We designed the Koe workflow to be intuitive and flexible. Here is a suggested workflow:
Import raw recordings and divide into “songs” (vocalisation bouts), then segment songs into their constituent acoustic units.
You can extract acoustic features from units. These features are used to calculate unit similarity and expedite classification in two ways: through interactive ordination, and similarity indices.

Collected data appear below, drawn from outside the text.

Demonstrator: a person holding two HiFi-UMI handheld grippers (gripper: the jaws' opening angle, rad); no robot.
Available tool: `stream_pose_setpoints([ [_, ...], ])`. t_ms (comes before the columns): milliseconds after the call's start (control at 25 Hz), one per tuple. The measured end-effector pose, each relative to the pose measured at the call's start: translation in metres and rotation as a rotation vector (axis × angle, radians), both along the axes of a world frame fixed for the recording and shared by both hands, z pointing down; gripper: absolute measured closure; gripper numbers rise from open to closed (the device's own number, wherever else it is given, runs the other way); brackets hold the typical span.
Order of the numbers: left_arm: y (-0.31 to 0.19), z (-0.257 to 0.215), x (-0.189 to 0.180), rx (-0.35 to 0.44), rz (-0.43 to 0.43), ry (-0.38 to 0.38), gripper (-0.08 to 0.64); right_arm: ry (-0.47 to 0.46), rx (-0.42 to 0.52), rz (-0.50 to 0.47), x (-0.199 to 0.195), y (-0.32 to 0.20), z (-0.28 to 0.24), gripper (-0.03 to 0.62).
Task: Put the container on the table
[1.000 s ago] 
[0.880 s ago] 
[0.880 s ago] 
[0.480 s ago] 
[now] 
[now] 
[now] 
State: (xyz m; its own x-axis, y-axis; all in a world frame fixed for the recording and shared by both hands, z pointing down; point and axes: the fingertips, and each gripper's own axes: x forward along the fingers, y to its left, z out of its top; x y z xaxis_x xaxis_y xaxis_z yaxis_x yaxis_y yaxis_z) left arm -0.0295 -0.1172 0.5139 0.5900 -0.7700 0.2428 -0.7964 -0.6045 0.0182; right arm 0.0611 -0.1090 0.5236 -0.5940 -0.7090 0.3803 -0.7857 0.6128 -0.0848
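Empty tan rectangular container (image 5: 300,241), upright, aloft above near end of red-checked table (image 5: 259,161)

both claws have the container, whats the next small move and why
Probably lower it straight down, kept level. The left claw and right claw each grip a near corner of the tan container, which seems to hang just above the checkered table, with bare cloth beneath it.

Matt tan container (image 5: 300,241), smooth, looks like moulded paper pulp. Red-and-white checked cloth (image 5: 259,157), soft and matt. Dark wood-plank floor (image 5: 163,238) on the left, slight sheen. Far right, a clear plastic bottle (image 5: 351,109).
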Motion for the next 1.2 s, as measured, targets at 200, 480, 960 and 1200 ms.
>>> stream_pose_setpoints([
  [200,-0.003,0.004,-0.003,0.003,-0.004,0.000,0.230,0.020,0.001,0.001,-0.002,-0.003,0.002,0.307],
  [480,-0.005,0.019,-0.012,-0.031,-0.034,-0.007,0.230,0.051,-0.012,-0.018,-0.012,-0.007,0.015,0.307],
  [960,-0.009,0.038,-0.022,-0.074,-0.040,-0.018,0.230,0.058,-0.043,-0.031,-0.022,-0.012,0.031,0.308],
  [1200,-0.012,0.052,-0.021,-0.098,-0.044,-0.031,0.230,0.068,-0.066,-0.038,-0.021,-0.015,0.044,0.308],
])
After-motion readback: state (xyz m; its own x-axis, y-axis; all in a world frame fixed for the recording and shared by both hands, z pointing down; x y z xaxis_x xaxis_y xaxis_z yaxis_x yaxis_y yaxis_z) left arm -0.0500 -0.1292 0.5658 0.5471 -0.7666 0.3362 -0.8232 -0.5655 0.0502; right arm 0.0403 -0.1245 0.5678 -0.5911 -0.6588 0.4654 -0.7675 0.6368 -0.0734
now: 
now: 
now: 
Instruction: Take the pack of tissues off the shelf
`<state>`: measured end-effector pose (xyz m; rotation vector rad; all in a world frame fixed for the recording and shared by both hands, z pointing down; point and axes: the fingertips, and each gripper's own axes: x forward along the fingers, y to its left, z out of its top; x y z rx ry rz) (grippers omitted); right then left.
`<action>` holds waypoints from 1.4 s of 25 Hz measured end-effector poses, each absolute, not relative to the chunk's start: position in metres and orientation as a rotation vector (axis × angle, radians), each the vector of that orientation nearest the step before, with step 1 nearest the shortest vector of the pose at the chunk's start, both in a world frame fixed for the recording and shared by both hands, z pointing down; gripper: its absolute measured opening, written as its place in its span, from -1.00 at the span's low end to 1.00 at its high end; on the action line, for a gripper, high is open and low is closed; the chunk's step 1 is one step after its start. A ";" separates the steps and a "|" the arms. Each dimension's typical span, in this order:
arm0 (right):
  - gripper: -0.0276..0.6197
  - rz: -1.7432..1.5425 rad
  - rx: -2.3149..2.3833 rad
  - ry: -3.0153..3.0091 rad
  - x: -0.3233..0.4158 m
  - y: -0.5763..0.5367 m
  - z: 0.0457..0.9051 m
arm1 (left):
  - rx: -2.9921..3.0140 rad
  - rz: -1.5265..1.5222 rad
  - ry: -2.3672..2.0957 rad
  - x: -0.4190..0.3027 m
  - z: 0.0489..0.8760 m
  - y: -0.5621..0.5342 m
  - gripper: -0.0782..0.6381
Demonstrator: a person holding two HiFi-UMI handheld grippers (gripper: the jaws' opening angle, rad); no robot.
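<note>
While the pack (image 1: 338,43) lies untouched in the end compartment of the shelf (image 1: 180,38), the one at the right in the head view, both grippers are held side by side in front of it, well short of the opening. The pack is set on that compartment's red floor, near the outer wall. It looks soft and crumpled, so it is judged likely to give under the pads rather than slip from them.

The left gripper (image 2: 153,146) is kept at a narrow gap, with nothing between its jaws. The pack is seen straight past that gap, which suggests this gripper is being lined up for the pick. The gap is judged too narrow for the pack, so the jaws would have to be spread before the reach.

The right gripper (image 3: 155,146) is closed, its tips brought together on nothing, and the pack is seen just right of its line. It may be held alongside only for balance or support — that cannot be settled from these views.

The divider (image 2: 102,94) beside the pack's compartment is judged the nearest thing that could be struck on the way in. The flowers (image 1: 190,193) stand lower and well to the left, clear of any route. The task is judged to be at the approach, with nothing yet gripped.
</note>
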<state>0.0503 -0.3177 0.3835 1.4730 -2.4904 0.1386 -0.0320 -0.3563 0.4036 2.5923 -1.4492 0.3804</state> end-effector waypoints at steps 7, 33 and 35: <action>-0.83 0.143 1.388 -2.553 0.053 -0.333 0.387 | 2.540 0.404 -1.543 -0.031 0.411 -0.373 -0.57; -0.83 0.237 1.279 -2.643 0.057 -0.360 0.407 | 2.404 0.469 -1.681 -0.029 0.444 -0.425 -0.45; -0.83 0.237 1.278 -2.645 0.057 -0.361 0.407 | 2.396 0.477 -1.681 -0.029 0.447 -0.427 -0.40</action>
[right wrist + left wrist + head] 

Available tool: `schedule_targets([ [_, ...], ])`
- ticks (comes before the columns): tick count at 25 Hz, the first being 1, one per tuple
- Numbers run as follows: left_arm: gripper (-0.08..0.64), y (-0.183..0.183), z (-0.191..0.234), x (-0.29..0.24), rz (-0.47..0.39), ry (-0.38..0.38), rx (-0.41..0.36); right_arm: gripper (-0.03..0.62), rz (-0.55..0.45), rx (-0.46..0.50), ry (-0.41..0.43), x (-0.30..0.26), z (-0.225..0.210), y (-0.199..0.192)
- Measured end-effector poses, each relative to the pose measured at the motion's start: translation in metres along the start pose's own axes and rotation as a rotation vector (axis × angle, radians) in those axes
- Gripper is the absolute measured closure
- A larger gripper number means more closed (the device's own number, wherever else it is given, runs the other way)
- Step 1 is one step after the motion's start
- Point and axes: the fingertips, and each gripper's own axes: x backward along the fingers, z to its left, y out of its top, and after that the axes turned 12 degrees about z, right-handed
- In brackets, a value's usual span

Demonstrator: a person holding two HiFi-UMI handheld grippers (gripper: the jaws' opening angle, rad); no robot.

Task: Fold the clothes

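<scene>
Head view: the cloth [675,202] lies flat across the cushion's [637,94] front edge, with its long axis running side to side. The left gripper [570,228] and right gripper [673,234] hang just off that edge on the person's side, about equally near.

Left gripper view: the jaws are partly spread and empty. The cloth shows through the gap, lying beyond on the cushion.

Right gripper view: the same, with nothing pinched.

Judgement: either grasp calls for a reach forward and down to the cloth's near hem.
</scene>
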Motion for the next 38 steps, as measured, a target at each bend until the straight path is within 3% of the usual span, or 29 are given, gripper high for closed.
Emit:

Interactive ordination is a major time saver for classification. The user can encircle groups of points on the ordination to see spectrograms, hear playback, and bulk-label groups of units. Harnessing the interactive ordination in conjunction with human audio-visual perception, this technique offers a major advance in both speed and robustness over existing acoustic classification methods.
Units can also be viewed as an interactive unit table. A key feature of the unit table is the similarity index, which lets you sort by acoustic similarity. Because similar-sounding units are grouped together, units can easily be selected in bulk and classified.
A catalogue of class exemplars is generated automatically, displaying up to 10 randomly chosen exemplars for each class, which serves as a useful reference during classification.
Koe gives you full control of your databases, allowing you to add collaborators and set permission levels. This makes it straightforward to conduct a classification validation experiment: grant judges labelling access to your database, and once they have independently classified the units, compile their labels to examine concordance.
Once units have been classified, songs can be visualised as sequences of unit labels; you can filter by sequence to identify all instances of a specific song type, for example. You can also mine sequence structure in detail with association rule algorithms and network visualisations.
Export data from any program view as csv.